**Requirement:** In the records below, some lines hold the word "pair". Copy each of those lines.

Source records
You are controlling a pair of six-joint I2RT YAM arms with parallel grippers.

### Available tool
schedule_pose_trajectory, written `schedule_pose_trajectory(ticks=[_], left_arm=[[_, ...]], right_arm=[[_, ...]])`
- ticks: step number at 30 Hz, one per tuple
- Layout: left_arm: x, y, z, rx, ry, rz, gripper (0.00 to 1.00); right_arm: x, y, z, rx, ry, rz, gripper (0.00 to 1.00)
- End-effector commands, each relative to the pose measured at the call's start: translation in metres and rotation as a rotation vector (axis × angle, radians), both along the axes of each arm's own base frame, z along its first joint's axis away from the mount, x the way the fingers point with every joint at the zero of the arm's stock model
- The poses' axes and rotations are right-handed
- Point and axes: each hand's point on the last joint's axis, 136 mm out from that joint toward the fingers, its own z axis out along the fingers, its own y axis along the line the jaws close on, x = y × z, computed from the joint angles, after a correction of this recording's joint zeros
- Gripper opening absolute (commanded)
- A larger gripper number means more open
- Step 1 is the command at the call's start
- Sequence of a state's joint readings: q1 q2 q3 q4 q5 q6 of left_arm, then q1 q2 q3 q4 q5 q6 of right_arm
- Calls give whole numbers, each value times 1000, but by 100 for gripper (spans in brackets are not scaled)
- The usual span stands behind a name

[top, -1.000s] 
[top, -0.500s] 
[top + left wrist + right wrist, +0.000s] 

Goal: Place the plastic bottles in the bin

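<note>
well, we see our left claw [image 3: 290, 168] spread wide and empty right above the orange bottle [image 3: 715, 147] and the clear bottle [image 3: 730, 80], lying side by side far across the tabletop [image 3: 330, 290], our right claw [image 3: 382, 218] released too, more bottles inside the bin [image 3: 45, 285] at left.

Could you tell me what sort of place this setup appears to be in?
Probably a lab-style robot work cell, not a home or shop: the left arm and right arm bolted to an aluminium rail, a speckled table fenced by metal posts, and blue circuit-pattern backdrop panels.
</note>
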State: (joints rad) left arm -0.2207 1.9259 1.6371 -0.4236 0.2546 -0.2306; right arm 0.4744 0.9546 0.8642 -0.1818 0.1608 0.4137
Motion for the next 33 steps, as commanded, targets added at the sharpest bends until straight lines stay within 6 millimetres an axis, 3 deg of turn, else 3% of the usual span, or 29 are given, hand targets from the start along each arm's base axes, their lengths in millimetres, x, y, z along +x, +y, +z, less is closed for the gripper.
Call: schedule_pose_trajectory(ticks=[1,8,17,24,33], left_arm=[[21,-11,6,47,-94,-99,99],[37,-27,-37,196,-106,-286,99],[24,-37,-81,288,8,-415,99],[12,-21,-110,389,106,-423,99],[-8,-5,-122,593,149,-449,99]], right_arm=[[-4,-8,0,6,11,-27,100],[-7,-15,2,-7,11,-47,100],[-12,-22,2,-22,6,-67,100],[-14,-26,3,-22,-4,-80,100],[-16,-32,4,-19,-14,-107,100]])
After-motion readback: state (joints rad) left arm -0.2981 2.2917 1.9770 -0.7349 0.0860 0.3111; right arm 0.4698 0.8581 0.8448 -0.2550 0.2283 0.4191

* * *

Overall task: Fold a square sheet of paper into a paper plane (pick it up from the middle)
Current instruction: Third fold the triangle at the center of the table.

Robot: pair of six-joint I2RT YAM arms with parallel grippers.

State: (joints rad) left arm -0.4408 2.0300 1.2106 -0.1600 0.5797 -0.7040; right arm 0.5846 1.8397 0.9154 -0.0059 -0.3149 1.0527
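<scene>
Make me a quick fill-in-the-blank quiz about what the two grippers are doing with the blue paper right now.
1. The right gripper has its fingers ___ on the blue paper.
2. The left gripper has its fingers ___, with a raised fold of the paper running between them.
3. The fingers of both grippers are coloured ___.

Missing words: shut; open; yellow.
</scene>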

**The answer:**
You are controlling a pair of six-joint I2RT YAM arms with parallel grippers.
Robot: pair of six-joint I2RT YAM arms with parallel grippers.

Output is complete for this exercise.